Better known by its first line: "Twas the Night Before Christmas", it sees a man, wakened by noises while his wife and children sleep on on Christmas Eve, looking out and seeing St. Nicholas' eight reindeer-pulled flying sleigh land on his roof. Nicholas enters through the chimney with a sack of toys, and the father sees him filling the children's Christmas stockings, and they share a conspiratorial moment before the saint bounds up the chimney again, after wishing everyone: "Happy Christmas".
This poem helped to create a standard image of Santa Claus, including his appearance ("dress'd all in fur, from his head to his foot", "His eyes - how they twinkled! His dimples: how merry,/His cheeks were like roses, his nose like a cherry" and "He had a broad face, and a little round belly/That shook when he laugh'd, like a bowl full of jelly"), the night he visits, his method of transportation, the number and names of his reindeer ("Now! Dasher, now! Dancer, now! Prancer and Vixen,/On! Comet, on! Cupid, on! Donder and Blitzen"); and that he brings toys to children.

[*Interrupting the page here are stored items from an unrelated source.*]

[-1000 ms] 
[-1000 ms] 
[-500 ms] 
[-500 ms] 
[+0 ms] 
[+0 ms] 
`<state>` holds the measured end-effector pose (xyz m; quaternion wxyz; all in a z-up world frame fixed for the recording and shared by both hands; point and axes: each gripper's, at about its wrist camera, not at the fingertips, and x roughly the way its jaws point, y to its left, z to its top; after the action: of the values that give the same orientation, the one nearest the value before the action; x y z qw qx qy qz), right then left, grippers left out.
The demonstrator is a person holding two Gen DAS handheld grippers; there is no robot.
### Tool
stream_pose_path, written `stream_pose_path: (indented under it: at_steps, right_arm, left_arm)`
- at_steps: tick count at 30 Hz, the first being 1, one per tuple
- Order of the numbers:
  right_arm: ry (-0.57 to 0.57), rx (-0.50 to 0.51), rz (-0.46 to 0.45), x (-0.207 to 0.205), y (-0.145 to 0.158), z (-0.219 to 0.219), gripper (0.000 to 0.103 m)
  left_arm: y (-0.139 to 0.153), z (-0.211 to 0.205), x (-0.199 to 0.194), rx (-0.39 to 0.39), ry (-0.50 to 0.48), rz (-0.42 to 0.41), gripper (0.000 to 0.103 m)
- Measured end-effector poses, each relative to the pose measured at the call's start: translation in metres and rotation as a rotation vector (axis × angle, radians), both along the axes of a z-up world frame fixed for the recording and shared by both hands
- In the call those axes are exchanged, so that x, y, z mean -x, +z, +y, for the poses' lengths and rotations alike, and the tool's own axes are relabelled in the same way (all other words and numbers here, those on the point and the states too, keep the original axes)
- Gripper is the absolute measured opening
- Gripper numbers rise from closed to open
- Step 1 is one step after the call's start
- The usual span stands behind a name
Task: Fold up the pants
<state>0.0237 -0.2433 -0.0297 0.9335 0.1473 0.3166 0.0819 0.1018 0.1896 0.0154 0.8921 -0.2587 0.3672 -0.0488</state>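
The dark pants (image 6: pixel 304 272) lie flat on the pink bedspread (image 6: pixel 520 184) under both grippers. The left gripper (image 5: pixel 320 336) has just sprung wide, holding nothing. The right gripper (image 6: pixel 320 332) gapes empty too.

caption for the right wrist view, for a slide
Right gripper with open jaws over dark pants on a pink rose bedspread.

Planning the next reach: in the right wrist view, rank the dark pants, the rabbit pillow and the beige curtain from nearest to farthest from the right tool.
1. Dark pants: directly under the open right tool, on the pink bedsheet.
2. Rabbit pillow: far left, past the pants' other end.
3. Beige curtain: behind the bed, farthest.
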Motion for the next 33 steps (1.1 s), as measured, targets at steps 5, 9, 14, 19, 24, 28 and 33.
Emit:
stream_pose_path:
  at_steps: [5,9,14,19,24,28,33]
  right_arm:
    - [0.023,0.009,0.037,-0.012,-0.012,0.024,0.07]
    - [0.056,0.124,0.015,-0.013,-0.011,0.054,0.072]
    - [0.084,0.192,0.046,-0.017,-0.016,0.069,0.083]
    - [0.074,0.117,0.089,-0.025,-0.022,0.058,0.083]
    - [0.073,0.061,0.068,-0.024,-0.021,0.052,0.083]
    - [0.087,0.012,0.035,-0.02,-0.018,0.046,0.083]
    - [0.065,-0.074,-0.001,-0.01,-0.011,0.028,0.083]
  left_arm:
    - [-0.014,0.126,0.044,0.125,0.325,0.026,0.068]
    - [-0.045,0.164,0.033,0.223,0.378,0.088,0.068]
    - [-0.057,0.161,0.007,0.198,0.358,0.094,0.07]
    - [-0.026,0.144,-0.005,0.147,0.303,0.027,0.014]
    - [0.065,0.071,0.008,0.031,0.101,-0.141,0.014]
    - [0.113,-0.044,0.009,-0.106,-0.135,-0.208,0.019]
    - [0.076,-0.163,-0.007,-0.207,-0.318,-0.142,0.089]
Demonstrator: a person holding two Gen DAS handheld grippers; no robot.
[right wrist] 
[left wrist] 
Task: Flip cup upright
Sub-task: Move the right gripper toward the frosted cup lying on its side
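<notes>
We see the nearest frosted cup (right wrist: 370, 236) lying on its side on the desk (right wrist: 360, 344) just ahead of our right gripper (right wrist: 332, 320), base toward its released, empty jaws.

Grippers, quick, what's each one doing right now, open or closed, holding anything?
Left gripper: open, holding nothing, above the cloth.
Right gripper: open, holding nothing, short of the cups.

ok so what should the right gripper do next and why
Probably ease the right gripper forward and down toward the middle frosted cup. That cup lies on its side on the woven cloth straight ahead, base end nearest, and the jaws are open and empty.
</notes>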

The author was Clement Clarke Moore (1779-1863), a professor of oriental and Greek literature, as well as divinity and Biblical learning at a leading Protestant seminary in New York, who in 1837, acknowledged he was the author and had written it for his children.
But the author who is most closely associated with the Christmas spirit is Charles John Huffam Dickens (1812-70), who did the most to create it, especially through his novella "A Christmas Carol", published on this day in 1843.

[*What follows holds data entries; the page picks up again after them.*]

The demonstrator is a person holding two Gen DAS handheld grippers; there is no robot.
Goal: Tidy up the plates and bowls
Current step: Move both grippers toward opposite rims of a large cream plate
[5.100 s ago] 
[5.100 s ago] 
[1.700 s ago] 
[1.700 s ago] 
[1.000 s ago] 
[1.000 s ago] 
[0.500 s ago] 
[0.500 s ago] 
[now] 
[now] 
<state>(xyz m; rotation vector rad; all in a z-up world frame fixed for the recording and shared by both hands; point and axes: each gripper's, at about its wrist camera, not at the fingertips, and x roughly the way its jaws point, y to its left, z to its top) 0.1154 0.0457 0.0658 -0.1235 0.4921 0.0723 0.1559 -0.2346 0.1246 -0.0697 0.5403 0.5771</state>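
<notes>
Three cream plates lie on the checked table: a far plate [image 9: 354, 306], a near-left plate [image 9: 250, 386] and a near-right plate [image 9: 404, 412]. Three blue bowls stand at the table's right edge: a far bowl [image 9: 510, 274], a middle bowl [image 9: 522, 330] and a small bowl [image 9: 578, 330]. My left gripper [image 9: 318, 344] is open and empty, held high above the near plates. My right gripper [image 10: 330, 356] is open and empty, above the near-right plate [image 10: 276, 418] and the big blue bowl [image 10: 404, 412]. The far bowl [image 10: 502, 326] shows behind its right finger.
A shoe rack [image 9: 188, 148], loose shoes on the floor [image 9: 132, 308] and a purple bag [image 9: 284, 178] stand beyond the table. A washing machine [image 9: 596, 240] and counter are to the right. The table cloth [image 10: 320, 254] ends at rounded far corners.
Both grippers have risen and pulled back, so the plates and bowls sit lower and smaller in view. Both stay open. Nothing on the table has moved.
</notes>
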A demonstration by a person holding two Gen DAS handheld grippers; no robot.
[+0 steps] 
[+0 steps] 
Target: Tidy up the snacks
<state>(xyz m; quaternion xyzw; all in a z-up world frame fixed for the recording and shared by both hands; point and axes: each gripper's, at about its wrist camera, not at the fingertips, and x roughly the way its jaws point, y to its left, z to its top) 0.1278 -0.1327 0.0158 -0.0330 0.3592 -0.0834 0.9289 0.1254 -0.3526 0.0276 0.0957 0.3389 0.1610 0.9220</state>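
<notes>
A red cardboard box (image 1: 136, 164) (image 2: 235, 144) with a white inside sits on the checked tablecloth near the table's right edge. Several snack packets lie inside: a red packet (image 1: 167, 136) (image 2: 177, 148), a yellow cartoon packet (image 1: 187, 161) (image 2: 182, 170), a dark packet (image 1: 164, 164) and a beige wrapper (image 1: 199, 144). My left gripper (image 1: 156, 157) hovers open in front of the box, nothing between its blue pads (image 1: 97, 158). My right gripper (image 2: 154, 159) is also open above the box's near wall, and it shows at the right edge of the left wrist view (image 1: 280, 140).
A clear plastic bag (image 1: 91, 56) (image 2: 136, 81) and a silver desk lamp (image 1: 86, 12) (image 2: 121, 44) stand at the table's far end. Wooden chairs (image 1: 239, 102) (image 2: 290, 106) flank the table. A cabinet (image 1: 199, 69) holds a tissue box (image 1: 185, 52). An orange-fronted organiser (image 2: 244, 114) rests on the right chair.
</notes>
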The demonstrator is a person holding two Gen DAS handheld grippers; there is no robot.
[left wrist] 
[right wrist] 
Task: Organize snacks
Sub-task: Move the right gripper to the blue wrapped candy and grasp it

The story of a bitter old miser named Ebenezer Scrooge ("Bah! Humbug!") and his transformation into a gentler, kindlier man after being visited by the ghosts of his former business partner and of Christmas Past, Present and Yet to Come, it was written in a bid to deal with his mounting debts and not only became a resounding success but made Christmas what it is today. (Read Les Standiford's "The Man Who Invented Christmas: How Charles Dickens's A Christmas Carol Rescued His Career and Revived Our Holiday Spirit", 2008).
But Dickens had more writings on Christmas - "The Story of the Goblins Who Stole a Sexton" in "The Pickwick Papers", "The Chimes", "The Cricket on the Hearth", "The Battle of Life" and various stories in journals "Household Words" and "A Round of Stories by the Christmas Fire".
Now you know whom to thank when you wake up on Christmas and find your sock filled!